Evening,
I am attempting to get apache authenticating with IPA but not sure why
its rejecting the keytab. I have even recreated the keytab a number of
times but this isn't making any difference. To make sure the problem
isn't anywhere else, I briefly used a httpasswd file and it worked fine,
so confident it has to do with apache IPA integration. Does anybody
notice anything wrong with the setup below?
[Tue Jul 24 17:13:55.754808 2018] [auth_gssapi:debug] [pid 27797]

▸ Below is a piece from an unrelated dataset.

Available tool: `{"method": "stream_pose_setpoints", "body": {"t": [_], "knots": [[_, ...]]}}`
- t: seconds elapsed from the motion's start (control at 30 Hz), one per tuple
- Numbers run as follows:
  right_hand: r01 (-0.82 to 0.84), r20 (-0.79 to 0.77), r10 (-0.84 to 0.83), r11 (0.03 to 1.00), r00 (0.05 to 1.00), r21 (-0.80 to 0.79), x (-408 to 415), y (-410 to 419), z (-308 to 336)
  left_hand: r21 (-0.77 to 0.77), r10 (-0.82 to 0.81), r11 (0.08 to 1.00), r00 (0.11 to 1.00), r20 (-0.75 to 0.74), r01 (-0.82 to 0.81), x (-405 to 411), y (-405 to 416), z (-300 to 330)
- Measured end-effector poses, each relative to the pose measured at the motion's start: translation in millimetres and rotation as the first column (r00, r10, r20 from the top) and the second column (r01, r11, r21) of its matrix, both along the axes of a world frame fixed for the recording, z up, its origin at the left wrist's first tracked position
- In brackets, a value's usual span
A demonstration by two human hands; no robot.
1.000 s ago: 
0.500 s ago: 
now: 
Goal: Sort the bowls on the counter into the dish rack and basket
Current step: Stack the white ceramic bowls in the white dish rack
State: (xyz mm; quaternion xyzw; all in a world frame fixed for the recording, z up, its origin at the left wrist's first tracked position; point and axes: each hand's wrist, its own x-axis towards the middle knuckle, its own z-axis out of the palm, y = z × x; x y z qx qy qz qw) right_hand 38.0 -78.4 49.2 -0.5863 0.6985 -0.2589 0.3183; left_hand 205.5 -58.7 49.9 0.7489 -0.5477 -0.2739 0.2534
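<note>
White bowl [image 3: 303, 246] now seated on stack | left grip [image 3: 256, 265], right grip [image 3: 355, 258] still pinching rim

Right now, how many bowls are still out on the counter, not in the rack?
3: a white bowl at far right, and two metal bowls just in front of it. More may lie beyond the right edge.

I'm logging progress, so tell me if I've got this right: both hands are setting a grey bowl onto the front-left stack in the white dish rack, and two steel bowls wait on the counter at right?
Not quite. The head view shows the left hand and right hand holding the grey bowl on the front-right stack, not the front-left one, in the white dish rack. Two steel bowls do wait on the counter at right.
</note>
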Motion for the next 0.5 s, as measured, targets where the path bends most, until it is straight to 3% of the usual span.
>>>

mod_auth_gssapi.c(857): [client 192.168.20.221:46106
<
http://192.168.20.221:46106/>] URI: /git/, no main, no prev
[Tue Jul 24 17:13:55.809525 2018] [auth_gssapi:error] [pid 27797]
[client 192.168.20.221:46106 <
http://192.168.20.221:46106/>] GSS ERROR
gss_acquire_cred[_from]() failed to get server creds: [Unspecified GSS
failure. Minor code may provide more information (Keytab
FILE:/etc/httpd/conf.d/httpd.keytab is nonexistent or empty)]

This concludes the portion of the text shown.